A União Europeia no combate à desflorestação
Seria bom que o Parlamento Europeu, na justificada preocupação face à desflorestação, revisse as suas decisões de estímulo à queima de madeira para a produção de electricidade.
O Parlamento Europeu apelou este mês à Comissão Europeia para propor legislação que assegure que o consumo da União Europeia não conduz à desflorestação global. Actualmente, não existe legislação que proíba a venda no mercado europeu de produtos que contribuam para a destruição das florestas. Mas, para além de produtos alimentares, há ainda a considerar a importação e o uso da madeira.
Combater a desflorestação é sinónimo de deixar de cortar árvores, mesmo em florestas nativas?
Não! De acordo com a definição vigente de floresta, da FAO (Organização para a Agricultura e Alimentação das Nações Unidas), utilizada na União Europeia, no limite pode-se cortar uma floresta de carvalhos e instalar uma plantação de eucalipto, sem que tal signifique desflorestação. No caso, não se considera que houve uma alteração da ocupação do solo. Considera-se que ocorreu desflorestação quando essa ocupação altera para uso urbano ou para agricultura, mesmo que se instale uma cultura arbórea, como um olival ou um amendoal, para obtenção de fruto.
Em todo o caso, vamos continuar a cortar árvores. Em moldes científicos e técnicos adequados, o uso de madeira tem vantagens face a outros materiais, como o plástico ou o cimento, altamente poluentes, ou os metais, com os danos da extracção mineira associada.
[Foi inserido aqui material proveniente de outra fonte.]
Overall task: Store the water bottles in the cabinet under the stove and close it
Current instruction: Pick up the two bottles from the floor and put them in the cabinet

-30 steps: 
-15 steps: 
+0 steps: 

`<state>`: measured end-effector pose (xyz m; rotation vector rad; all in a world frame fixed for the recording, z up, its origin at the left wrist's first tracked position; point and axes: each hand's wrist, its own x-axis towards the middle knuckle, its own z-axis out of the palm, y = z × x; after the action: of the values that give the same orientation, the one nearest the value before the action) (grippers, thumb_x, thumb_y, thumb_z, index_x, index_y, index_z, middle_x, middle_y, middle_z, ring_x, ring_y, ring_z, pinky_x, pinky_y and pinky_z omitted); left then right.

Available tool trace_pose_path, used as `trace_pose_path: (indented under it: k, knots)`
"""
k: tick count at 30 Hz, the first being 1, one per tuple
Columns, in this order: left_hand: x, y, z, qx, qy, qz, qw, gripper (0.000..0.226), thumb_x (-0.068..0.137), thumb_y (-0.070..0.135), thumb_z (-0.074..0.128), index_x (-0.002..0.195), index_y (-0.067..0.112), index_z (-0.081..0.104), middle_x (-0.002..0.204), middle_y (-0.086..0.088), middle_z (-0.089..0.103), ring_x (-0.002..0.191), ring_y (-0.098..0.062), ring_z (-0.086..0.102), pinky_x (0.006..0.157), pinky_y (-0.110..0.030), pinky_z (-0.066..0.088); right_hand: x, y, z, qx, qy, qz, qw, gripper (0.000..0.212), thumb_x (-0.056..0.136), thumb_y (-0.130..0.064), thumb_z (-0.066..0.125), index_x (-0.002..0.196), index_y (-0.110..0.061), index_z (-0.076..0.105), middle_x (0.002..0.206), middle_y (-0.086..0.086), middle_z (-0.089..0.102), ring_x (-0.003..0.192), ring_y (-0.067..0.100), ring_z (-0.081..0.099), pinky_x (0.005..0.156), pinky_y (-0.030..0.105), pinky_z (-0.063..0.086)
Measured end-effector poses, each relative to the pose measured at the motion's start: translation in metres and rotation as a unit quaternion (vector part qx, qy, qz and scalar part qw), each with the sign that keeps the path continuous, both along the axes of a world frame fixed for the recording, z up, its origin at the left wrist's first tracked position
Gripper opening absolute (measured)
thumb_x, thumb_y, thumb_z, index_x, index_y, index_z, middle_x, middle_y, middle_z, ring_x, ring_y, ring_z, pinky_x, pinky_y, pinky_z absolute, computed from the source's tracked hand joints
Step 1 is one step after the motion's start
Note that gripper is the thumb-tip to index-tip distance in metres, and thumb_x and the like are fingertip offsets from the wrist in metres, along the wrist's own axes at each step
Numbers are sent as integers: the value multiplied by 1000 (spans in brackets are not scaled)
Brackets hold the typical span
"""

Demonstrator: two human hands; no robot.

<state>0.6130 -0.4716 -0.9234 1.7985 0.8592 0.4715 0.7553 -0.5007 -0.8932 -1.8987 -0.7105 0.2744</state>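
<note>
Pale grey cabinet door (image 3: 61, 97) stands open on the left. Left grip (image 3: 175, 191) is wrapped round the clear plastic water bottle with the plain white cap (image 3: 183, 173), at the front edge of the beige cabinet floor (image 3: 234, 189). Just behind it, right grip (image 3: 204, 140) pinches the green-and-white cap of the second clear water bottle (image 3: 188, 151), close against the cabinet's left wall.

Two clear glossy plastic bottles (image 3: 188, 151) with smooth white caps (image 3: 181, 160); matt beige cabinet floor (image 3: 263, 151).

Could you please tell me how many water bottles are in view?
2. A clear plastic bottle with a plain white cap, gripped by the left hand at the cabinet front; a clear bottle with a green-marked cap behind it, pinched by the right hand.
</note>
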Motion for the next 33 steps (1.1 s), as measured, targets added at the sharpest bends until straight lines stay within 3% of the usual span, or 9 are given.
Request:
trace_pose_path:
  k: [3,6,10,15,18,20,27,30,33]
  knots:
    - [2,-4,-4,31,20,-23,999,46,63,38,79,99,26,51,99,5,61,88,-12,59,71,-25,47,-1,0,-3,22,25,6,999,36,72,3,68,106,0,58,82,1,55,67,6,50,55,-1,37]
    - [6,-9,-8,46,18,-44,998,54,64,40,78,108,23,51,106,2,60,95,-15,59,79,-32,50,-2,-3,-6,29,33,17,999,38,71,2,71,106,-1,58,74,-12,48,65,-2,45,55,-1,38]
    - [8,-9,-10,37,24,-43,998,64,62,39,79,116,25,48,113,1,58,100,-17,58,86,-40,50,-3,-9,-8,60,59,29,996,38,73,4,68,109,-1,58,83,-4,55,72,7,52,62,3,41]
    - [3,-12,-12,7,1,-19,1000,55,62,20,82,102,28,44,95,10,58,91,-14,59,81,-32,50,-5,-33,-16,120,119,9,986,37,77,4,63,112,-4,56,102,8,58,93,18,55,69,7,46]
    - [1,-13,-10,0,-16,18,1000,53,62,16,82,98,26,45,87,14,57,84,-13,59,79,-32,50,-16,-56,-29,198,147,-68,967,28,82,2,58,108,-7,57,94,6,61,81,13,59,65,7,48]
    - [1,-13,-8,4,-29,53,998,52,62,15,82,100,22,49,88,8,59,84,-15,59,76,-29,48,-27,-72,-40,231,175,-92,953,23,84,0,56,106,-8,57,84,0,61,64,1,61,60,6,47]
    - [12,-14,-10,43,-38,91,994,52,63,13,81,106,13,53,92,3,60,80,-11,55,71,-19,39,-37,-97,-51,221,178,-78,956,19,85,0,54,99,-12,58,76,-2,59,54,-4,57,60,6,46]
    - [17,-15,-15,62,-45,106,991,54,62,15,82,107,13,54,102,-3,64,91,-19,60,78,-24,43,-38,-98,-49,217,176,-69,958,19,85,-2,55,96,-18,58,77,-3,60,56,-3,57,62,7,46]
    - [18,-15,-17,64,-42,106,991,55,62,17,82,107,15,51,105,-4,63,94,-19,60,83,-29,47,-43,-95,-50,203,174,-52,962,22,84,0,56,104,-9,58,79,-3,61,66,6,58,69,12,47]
Em termos de emissões de gases de efeito estufa, elas serão mais reduzidas quanto maior for a longevidade dos produtos fabricados a partir da madeira. O carbono sequestrado nas árvores será mais rapidamente libertado quando associado ao uso de papel ou péletes energéticas. Por outro lado, será libertado a médio e longo prazo com a utilização preferencial da madeira em construção ou em mobiliário. A velocidade da libertação do carbono deve ser balanceado com a capacidade, mais ou menos lenta, de novo sequestro pelo crescimento das árvores.
Combater a desflorestação também é sinónimo de combate à perda de coberto arbóreo, de cobertura do solo por copas?
Não! Se depois de um corte raso de uma floresta centenária se semear ou plantar espécies florestais, mesmo que exóticas, de acordo com a definição vigente de floresta, não ocorre desflorestação. Todavia, perde-se coberto arbóreo. Ou, por outras palavras, combater a desflorestação não é sinónimo de combate à perda de biodiversidade, associada esta que está às copas, aos troncos e aos sistemas radiculares das árvores, bem como à sua expressão territorial. E como dependemos da preservação e conservação da biodiversidade!
O combate à desflorestação também pode não ser sinónimo de combate à erosão do solo ou à perda de capacidade de armazenamento de água doce. Dependerá do modelo de silvicultura empregue. Áreas sujeitas a cortes rasos, mesmo que depois sejam semeados ou plantados, expõem o solo ao risco de erosão e estão associados a perda de recursos hídricos. No caso português, estas situações assumem especial importância, face ao incontido avanço da desertificação.
Não deixa, pelo exposto, de se considerar curiosa esta decisão do Parlamento Europeu, quando, por outro lado, aprovou a intensificação do uso de madeira para fins energéticos. Decisão essa, muito contestada e que está hoje na base de elevada perda de coberto arbóreo, mesmo em florestas centenárias, nos Estados Unidos, no Canadá, na Rússia e no Brasil, entre outros. É difícil estimar quanto dessa perda se transformará em desflorestação. Haja ou não desflorestação, a perda de biodiversidade é facto adquirido.
Não deixa, pois, de ser curiosa esta decisão dos eurodeputados no combate à desflorestação, quando este risco pode ser estimulado através de forte financiamento público à bioenergia. Sim, o abate de árvores em extensas áreas de floresta, para triturar madeira, peletizar e transportar para a União Europeia, para queimar e produzir electricidade, só é possível com o generoso apoio dos contribuintes europeus. Estarão estes a contribuir para o aumento da desflorestação? E, se o risco é evidente além fronteiras da União, também o é dentro, incluindo em áreas destinadas à conservação da natureza, como as que integram a Rede Natura 2000.
Não deixa de ser curioso constatar este paradoxo. Seria bom que o Parlamento Europeu, na justificada preocupação face à desflorestação, revisse as suas decisões de estímulo à queima de madeira para a produção de electricidade.